As the gold price has eased back from recent levels, this has steadily taken pressure off short sellers, removing buying support from gold and leaving the way open for the gold price to ease further.

``Whether they've [hedge funds] covered all their short positions is not clear," said Mr Mark Freemantle, an associate director at Oakvale Capital, an investment analysis group.

Merrill Lynch said: ``It would not be a surprise to see gold surge to higher levels on the back of further short covering and unwinding of hedging." But it added that in the long term it maintained its ``equilibrium" gold price at somewhere between $US325 and $US350 per ounce.

Oakvale's Mr Freemantle, added that although there was still some volatility in the gold market, he expected gold to settle at about $US300 an ounce, with the downside limited to between $US280 and $US290 per ounce.

Mr Dave Meger, the senior metals analyst at Alaron.com, said he still believed gold prices would rise but he was concerned about the near-term slide. ``With the gold market hovering around $US300, traders are fishing for support and the expected support zone lies in the $US295 to $US302 area," he said.

``Lease rates have weakened. Increased lending has pushed lease rates lower, with one-month lease rates around 1.75 per cent, down from 3 per cent at the beginning of last week. Nevertheless, while lease rates have slipped, they are still at relatively high levels, given that under 1 per cent is more typical for one-month gold," said Mr Meger, who also expects the impact of the weaker US dollar and sharemarket to overflow into gold.

Mr Caesar Bryan, the portfolio manager for the Gabelli Gold Fund, is also a believer. ``There have been a lot of other price spikes for gold but this one is different," said Mr Bryan who also predicts gold will not give up all of its recent gains.

Gold companies hedge their gold production by locking it into a future price before it is mined. Hedging can help companies stabilise profits and get a return on their investment by guaranteeing a steady income.

But hedging can also backfire on companies if they speculate wrongly in a firming gold price environment.

Ghana-based gold producer Ashanti Goldfields was one company caught out by the recent rally, revealing the firming gold price had resulted in an unrealised hedge book loss of $450 million. How it manages this loss is in turn affecting gold price prospects.

On Friday, as the gold price dipped to about $US303 an ounce, Ashanti won a third margin call postponement (until late today) with the fall in gold in the past few weeks reducing losses on its hedge book to a more manageable level.

If the gold price holds at about $US305, Ashanti will not face margin calls, since its losses are covered by an existing revolving credit facility and it will not face enforced short covering, thus removing a major source of buying from the market.

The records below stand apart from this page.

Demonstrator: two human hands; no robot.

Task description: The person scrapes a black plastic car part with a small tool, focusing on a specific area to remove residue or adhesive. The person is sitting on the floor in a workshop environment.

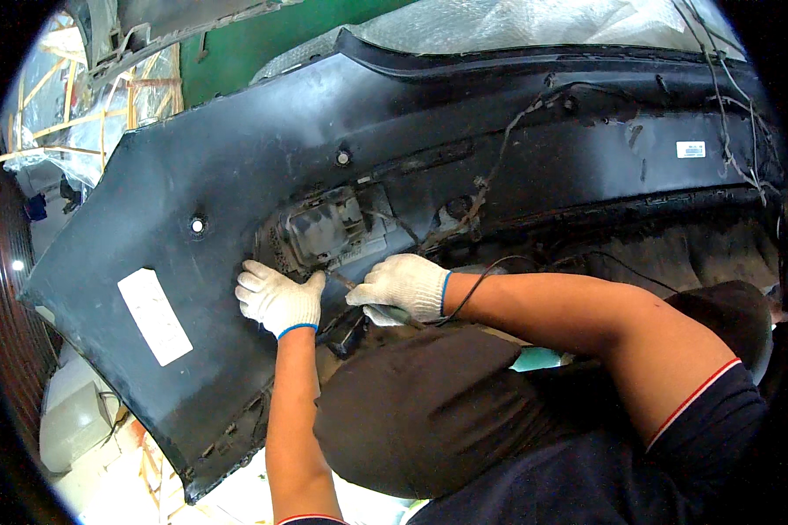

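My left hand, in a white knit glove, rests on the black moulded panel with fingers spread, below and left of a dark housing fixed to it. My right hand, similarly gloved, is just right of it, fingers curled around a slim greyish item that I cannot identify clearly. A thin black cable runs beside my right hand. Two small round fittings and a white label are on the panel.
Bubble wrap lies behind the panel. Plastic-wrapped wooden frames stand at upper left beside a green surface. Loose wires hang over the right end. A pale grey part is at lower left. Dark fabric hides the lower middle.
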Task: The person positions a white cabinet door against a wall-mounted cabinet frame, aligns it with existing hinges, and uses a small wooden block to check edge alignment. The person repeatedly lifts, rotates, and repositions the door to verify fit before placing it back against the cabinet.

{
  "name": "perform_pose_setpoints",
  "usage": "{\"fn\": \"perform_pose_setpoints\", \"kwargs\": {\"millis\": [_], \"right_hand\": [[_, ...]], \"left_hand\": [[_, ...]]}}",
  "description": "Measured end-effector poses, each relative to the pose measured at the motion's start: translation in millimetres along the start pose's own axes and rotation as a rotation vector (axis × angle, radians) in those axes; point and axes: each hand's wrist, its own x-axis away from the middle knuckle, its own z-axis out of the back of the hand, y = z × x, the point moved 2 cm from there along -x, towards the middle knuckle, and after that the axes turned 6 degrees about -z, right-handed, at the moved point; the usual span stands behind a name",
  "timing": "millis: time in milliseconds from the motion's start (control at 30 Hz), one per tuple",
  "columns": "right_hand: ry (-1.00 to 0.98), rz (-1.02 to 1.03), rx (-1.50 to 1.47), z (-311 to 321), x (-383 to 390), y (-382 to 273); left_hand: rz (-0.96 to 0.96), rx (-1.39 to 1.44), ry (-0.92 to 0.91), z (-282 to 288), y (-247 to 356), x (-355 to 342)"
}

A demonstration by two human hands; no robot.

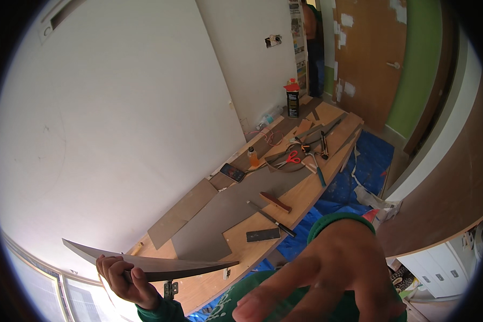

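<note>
In my left hand (124, 280) is a grey panel (163, 264) with a dark edge, held near its left end, fingers over the top and thumb at the near edge. A metal hinge (171, 290) shows just under the panel's edge. My right hand (335, 268) is raised close to the view, fingers spread and holding nothing. Beyond it on the wooden workbench (304, 199) lie a dark rectangular block (263, 235), a file with a black handle (271, 218) and a brown wooden piece (275, 202).
Farther along lie a phone (232, 172), red-handled scissors (292, 157), a green-handled hammer (319, 173) and a utility knife (324, 145). Behind stand a small orange bottle (253, 156) and a black can (292, 102). Blue sheeting (367, 161) covers the floor. A person (315, 53) stands in the doorway.
</note>
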Motion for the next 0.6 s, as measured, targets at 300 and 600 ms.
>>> {"fn": "perform_pose_setpoints", "kwargs": {"millis": [300, 600], "right_hand": [[0.111, 0.246, 0.124, -21, 2, 23], [0.061, 0.205, 0.128, -13, 21, 18]], "left_hand": [[0.006, 0.014, 0.059, -6, -1, 2], [-0.034, 0.015, 0.057, -4, -9, 6]]}}
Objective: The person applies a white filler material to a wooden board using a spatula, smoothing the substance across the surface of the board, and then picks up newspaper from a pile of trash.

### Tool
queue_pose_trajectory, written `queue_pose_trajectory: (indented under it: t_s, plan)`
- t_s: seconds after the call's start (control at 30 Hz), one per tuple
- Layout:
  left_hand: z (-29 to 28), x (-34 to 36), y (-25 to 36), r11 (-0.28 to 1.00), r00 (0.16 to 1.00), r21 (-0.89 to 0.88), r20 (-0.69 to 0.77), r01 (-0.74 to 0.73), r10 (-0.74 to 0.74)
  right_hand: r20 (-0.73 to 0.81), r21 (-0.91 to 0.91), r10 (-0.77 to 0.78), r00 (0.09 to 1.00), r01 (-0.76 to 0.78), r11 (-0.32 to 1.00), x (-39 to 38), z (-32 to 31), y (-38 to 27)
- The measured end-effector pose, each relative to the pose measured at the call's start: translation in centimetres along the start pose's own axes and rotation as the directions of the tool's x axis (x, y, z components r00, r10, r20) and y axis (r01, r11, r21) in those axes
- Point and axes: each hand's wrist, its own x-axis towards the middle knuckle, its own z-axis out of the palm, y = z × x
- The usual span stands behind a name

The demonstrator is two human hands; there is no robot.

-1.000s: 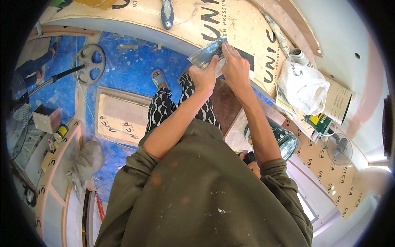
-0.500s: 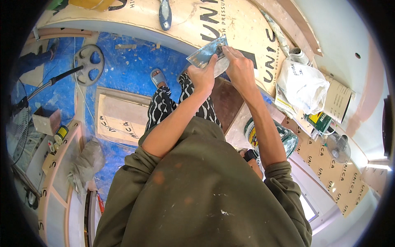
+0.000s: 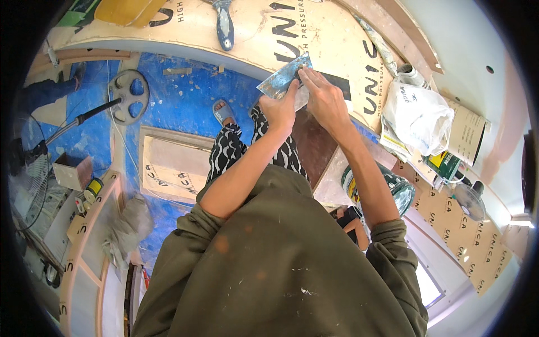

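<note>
Over the near edge of the bench board, my left hand grips a flat metal scraper blade, smeared with blue and brown residue. Its thumb lies along the blade's face. My right hand comes in from the other side, fingers close together and their tips pressed on the blade. Below the fingers shows a pale grey flat piece; I cannot tell whether it belongs to the same tool. A blue-handled scraper lies on the board, beyond my hands.
Right of the board are a white plastic bag, a green bucket beside my right forearm, and a small fan. Left, a round stand base rests on blue floor covering. Part of another person's arm shows behind my right arm.
The whole view has shifted a little, so the surroundings sit lower and farther right. Against the blade, my right fingertips have slid slightly left. Both hands stay at the blade.
</note>
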Motion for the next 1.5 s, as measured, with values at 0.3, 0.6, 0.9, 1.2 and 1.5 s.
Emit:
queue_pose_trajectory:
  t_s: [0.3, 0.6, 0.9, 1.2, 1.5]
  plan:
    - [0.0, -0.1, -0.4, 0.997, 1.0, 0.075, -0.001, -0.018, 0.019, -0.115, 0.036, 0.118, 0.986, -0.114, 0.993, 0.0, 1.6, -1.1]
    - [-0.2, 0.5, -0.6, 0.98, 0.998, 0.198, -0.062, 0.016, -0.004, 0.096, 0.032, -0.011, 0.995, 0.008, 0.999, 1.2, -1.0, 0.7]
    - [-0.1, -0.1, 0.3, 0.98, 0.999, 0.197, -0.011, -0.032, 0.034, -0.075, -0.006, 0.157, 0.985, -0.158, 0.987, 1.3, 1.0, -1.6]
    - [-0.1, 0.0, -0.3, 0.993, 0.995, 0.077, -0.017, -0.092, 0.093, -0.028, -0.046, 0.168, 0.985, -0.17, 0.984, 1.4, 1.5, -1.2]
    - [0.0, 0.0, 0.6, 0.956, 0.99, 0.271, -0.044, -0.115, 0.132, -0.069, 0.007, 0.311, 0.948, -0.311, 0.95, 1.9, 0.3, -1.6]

Other investors who are still short gold are in a similar position, with the pressure on them to do something diminishing with every dip in the gold price.

It is estimated that Ashanti alone faces margin calls of $US270 million ($415 million) at a $US325 an ounce gold price, increasing to about $US500 million at $US350 an ounce.

Despite the concerns over the near-term outlook for the gold price, Merrill Lynch argues that fundamentals supporting a firming gold price had been improving in the six months before the ECB announcement.

Merrill Lynch said the prolonged period of a low gold price had limited new mine production, cut funding available for new projects, restricted exploration funding and caused many projects to be closed or deferred.